Surplus Center, C&H and Herbach Rademan usually have lo speed hi torque motors listed. Boston Gear or Small Parts may have replacements for your damaged gears. Old microwave oven transformer secondary can be removed and then rewound for the voltage you need.

Check around for wheelchair dealers. They will have compatable motors used and may be obtained reasonably.


----------



## WayneR (Mar 26, 2007)

Could you couple all of the panels with a bar that would move all of them at once? While increasing the size of the motor needed to move them, service and repair would be much simpler.A long piece of acme threaded rod and nut from Enco, some pipe, some welding, could include a removable crank for manual op.


----------



## Allan Mistler (Jun 1, 2004)

I bought replacement actuators from here: http://www.cyberestore.com/satellite-dish-motorsactuators-c-47.html and the price was right!!! I got the heavy duty one because the trackers have to hang on to four panels mounted on each one in occasional 40 to 50 mph winds with gusts up over 60.
Other than the ancient actuators wearing out, I haven't had any problems with the home made positioners (with Redrock electronics) after three years of use.


----------



## Jim-mi (May 15, 2002)

Graingers has actuators for the old big dishs. . . $150+ last I looked
And their built to take the big loads.

Those little jobs (Allan's link) are just to light duty for me (59 lbs) . . for what I've got mounted, . .the wind would make short order of them .


----------



## YoungOne (Aug 22, 2006)

Well I have four 125 watt panels on each dish mount (one set up in the air, YEAH!) the motor on that mount failed so I crank it by hand, no biggie. the second will go up this weekend with the 36 volt actuator on it. It ran fine on 12V, just slow like Jim-mi said. 
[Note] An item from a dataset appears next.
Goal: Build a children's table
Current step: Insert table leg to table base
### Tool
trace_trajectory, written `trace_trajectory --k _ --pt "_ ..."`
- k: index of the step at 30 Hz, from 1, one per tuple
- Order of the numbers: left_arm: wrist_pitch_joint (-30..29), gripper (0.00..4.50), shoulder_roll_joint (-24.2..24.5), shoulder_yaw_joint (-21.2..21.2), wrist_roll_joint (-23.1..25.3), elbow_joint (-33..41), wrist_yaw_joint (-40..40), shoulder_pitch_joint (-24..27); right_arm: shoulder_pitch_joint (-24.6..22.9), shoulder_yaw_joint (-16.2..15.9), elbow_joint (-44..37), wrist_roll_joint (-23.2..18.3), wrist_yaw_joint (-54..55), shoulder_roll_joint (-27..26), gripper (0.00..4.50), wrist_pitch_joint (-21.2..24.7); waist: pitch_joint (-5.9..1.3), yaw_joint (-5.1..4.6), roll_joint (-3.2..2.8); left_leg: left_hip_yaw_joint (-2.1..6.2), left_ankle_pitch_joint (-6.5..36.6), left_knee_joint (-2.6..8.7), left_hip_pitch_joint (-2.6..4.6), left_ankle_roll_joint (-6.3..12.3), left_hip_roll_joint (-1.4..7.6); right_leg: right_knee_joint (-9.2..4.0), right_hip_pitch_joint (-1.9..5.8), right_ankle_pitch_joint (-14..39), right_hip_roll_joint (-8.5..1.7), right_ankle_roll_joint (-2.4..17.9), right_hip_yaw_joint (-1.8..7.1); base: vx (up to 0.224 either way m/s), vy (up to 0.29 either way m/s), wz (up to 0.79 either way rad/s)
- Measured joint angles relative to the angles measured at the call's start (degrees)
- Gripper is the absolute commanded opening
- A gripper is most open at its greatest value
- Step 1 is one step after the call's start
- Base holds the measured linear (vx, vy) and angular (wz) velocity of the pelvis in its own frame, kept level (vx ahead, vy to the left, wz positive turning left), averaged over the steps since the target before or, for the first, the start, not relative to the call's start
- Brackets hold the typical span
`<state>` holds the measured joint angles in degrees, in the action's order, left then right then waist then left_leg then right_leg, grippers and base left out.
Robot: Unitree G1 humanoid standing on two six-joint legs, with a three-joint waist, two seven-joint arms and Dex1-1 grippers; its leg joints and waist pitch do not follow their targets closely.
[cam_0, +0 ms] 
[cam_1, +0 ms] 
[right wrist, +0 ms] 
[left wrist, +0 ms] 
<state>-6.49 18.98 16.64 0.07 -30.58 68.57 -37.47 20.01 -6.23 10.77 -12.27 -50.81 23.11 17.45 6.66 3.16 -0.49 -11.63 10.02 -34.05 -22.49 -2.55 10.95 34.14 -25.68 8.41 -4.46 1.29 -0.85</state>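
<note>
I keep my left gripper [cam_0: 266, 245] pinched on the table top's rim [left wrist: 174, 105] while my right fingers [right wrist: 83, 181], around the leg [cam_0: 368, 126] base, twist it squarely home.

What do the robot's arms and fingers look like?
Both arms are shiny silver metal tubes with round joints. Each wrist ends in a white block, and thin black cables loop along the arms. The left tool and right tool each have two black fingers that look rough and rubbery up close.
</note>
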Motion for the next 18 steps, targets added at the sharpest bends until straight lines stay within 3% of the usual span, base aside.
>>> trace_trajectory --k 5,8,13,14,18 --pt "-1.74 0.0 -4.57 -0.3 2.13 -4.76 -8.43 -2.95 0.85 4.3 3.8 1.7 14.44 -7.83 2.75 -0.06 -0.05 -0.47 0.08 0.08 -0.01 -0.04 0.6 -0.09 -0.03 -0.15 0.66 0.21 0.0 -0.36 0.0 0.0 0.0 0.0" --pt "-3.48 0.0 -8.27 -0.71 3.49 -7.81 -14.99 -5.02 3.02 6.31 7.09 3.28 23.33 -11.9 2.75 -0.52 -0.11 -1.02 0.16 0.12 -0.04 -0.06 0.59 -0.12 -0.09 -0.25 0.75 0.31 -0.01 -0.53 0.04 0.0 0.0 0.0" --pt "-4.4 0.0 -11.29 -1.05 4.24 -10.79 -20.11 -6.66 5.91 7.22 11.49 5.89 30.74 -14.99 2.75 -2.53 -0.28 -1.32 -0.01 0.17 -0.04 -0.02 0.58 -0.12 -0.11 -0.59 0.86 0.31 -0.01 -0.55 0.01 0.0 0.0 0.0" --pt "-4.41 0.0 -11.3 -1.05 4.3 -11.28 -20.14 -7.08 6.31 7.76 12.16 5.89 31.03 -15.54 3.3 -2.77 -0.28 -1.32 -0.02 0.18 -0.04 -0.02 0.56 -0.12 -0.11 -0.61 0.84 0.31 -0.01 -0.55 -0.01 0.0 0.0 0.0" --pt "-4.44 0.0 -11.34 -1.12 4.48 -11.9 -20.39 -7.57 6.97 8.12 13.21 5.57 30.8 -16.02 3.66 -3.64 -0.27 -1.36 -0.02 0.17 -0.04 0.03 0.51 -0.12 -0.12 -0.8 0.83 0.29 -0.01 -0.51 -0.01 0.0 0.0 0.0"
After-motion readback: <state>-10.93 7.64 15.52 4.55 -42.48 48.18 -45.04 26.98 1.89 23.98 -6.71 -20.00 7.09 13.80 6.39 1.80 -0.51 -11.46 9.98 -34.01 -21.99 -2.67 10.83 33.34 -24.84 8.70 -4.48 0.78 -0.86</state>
Allan - Mine are set up similarly but with a foot gap between to reduce closed wind resistance. Wind zoning is 90mph up hear and we hit 87 in October.


----------



## Allan Mistler (Jun 1, 2004)

YoungOne, I don't know if the one foot gap reduces wind loading that much, but it definitely places heavier static loads on the actuator at both Easterly and Westerly extremes of position by moving the weight of your panels further from the axis of rotation.
When I had to replace the actuator I manually rotated the mount to the West and secured it there to prevent it from blowing around. When it came time to reconnect it to the actuator it required every ounce of my 250 pound body weight to bring it up off it's stops! I developed a lot of respect for that actuator.


----------



## YoungOne (Aug 22, 2006)

Well the balance is 10' across the hard mount and 53" across the actuator. Curentlt I have a pole that sticks into the end of the actuator and I can spin the Actuator with wrist motion. Not to bad. I had thought to replace the hard mount N/S with a short Actuator but after making manual adjustments I can imagine the strain that actuator would have to deal with. Haven't abandoned the idea just given up on a cheap actuator fix. I did find some with 1500 lb force for under a hundred.


----------